La RP-HPLC del surnatante della coltura mostra la presenza di un singolo picco con assorbanza a 211 nm che è caratteristica lunghezza d’onda di assorbimento degli acidi organici. Quindi il surnatante contiene una singola specie chimica che è molto probabilmente un acido organico. Il confronto tra il tempo di ritenzione di questo picco e il tempo di ritenzione degli acidi organici standard mostra che il tempo di ritenzione è molto simile all’acido formico. Questa osservazione è stata ulteriormente confermata dall’aggiunta di acido formico nel surnatante della coltura che aumenta l’area del picco del prodotto (Figure 2(c) e 2(d)). La presenza di acido formico nel surnatante della coltura è in accordo con i prodotti metabolici di alcuni membri alcalifili del genere Bacillus così come alcuni batteri alcalifili anaerobi saccarolitici come Halonatronum saccharophilum, Amphibacillus fermentum e Amphibacillus tropicus.

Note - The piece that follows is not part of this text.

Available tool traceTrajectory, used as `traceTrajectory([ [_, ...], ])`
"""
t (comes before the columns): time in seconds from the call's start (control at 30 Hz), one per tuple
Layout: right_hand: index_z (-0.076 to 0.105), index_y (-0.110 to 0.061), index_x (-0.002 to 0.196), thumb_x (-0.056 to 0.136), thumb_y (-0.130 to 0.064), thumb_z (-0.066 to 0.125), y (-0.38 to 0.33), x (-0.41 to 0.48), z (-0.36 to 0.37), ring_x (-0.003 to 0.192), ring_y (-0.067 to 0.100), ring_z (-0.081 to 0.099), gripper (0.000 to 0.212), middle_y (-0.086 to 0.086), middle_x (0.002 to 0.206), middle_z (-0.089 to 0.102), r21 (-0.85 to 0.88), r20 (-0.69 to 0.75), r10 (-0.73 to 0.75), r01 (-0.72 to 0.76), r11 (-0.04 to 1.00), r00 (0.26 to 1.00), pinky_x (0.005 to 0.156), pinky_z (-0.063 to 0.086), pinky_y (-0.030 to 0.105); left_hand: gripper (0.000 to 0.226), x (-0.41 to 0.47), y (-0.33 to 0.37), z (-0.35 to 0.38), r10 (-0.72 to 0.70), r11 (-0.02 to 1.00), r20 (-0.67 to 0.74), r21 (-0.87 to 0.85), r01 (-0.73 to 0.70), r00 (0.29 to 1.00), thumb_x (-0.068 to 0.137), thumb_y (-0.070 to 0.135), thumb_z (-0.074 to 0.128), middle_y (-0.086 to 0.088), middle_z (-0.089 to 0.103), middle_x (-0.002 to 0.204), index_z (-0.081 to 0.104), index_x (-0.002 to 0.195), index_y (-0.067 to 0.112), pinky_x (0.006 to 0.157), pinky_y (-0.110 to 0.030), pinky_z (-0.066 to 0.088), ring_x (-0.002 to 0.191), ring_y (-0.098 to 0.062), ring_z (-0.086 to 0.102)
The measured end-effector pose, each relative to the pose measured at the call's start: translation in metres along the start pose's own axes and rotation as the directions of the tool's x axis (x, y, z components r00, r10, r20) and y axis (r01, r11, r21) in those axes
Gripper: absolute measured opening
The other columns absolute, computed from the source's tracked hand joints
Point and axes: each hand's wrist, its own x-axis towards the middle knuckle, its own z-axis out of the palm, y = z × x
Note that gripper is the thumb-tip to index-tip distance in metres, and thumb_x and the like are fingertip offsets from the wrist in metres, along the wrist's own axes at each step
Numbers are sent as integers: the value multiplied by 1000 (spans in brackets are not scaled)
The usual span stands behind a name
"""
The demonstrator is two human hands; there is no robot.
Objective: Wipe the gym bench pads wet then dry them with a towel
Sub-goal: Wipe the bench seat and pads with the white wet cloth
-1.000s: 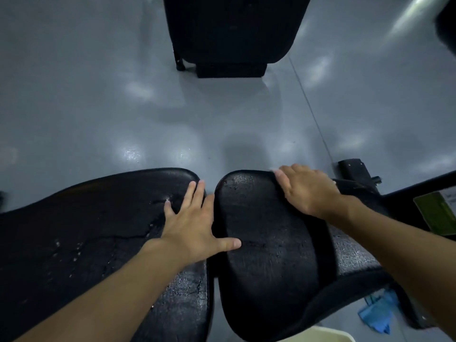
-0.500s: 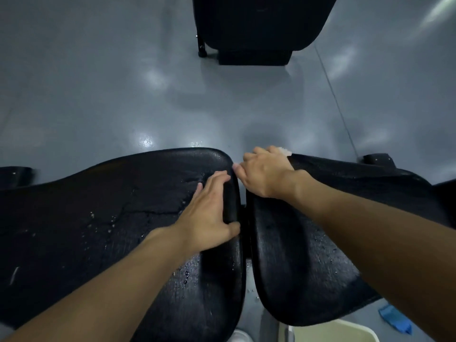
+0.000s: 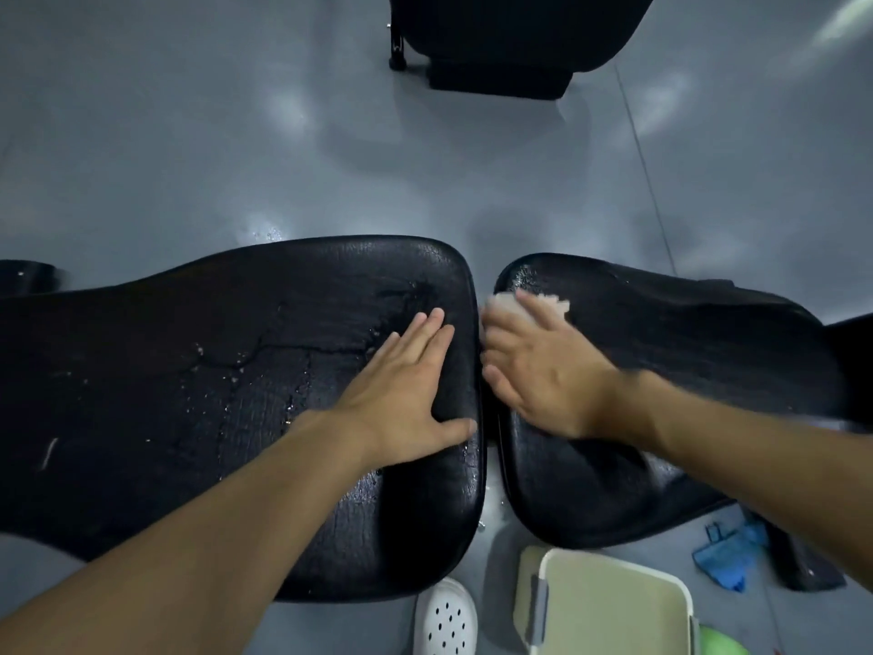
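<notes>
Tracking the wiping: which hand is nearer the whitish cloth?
Right. Right hand presses the whitish cloth onto the right pad; left hand lies flat on the left pad.

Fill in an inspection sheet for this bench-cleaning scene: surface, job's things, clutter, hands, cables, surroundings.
Surface: left pad black, cracked, dotted with water drops; right pad black, wet sheen at its far corner.
Job's things: whitish cloth on the right pad's far corner by the gap, blurred.
Clutter: cream bin, blue cloth, white perforated shoe and green object on the floor below the pads.
Hands: left hand flat on the left pad, fingers straight; right hand presses the cloth, motion-blurred.
Cables: nothing seen.
Surroundings: glossy grey floor; another black bench beyond.
</notes>
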Motion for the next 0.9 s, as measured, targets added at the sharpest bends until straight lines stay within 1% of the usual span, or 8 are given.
traceTrajectory([
  [0.1,69,-23,112,101,-39,23,-2,-16,-4,144,19,33,50,-7,128,60,-38,29,-53,54,998,998,121,10,52,125,-20,7,16,-28,992,51,127,22,998,74,74,60,3,-37,155,-21,152,18,120,-40,-12,140,-7,-36],
  [0.23,71,-20,97,97,-38,19,-11,-1,-3,139,19,39,55,-5,121,62,-85,12,68,-67,994,998,118,13,59,133,-23,8,21,-56,981,55,188,44,997,70,77,63,-1,-38,155,-23,151,16,120,-46,-10,141,-13,-36],
  [0.33,72,-17,101,95,-36,20,-42,-23,9,145,21,32,56,-3,127,60,-65,-39,154,-156,986,987,117,11,62,132,-30,15,22,-60,974,72,224,42,996,70,74,65,-6,-32,158,-18,153,13,121,-50,-4,145,-18,-29],
  [0.4,71,-19,101,96,-35,25,-64,-50,13,146,21,29,49,-4,127,59,-56,-62,115,-118,991,991,118,10,61,133,-43,16,30,-49,966,102,257,22,994,69,74,66,-7,-34,157,-19,152,14,120,-54,-3,145,-21,-30],
  [0.5,70,-22,103,97,-36,29,-79,-78,21,144,21,32,44,-4,128,58,-86,-118,39,-50,995,992,119,11,58,133,-55,15,40,-57,966,100,256,29,993,70,73,66,-6,-37,156,-21,152,15,118,-58,-6,144,-23,-32],
  [0.77,71,-23,88,92,-40,38,-81,-71,37,141,18,37,37,-7,120,63,-113,-249,78,-110,988,965,117,16,59,133,-49,13,42,-62,965,62,257,44,996,67,73,69,-5,-31,158,-16,153,17,118,-59,-2,146,-21,-26],
  [0.83,69,-24,89,93,-40,40,-89,-81,37,143,19,35,33,-6,123,62,-129,-266,51,-88,988,963,115,17,60,133,-51,9,41,-34,971,35,239,25,999,64,75,68,-2,-28,160,-12,155,20,119,-57,-1,147,-18,-23],
  [0.9,67,-25,93,95,-40,44,-97,-99,43,145,21,32,28,-5,127,59,-194,-258,-27,-25,981,966,114,19,59,132,-52,6,42,2,974,9,228,-4,1000,63,76,67,-1,-24,161,-9,155,22,119,-57,0,148,-17,-20],
])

La massima diminuzione di unità di pH per unità di tempo riportata finora nei batteri alcalifili è di 0,13 unità all’ora nel caso di Bacillus circulans var. alkalophilus che è piuttosto bassa rispetto alla diminuzione di più di due unità durante 1 ora iniziale di inoculazione riportata in questo studio. La grande diminuzione del pH ha indicato la formazione di prodotti acidi del catabolismo. Tuttavia, il tasso di diminuzione del pH da solo non indica l’aumento della concentrazione di acidi. Pertanto, l’analisi quantitativa del prodotto metabolico del batterio è stata effettuata utilizzando RP-HPLC. L’HPLC è stato preferito al GC in quanto un confronto tra i metodi GC e HPLC per la determinazione degli acidi organici nei surnatanti di coltura dei batteri alcalofili suggerisce che mentre la risoluzione degli acidi con GLC era eccellente, la riproducibilità quantitativa con HPLC era migliore di GLC. Come previsto, la concentrazione di acido prodotto è stata trovata per aumentare con l’aumento del tempo di incubazione (Figura 4). Infatti, la quantità di acido ha continuato ad aumentare molto dopo il raggiungimento del pH minimo. Questo è in accordo con gli studi precedenti sulla produzione di acido nel caso di Bacillus sp. alcalifili facoltativi e obbligati, dove la produzione di acido ha continuato ad aumentare anche 30 ore dopo il raggiungimento del pH minimo. L’analisi comparativa del prodotto metabolico prodotto in mezzi integrati con diverse fonti di carbonio mostra che anche se l’acido era presente nella stessa concentrazione finale, il tasso di produzione di acido era più alto nel caso del mezzo integrato con saccarosio seguito da fruttosio e glucosio (Figura 4). Questo è in accordo con le caratteristiche di crescita dell’organismo nei mezzi integrati con questi zuccheri.
5. Conclusione
Exiguobacterium sp. ceppo 12/1 neutralizza il pH del mezzo esterno attraverso la produzione di acido organico a catena corta – acido formico. Tenendo in considerazione la potenziale applicazione del biorisanamento su larga scala delle acque reflue alcaline, questa capacità di neutralizzazione degli alcali del batterio per le acque reflue dell’industria delle bevande può essere considerata come un primo passo verso lo sfruttamento del suo potenziale di commercializzazione.
Riconoscimenti
N. M. Kulshreshtha riconosce la University Grants Commission per la borsa di ricerca. Gli autori sono immensamente grati al Council of Scientific and Industrial Research, India, per aver fornito una piattaforma di R&D e strutture per questa ricerca.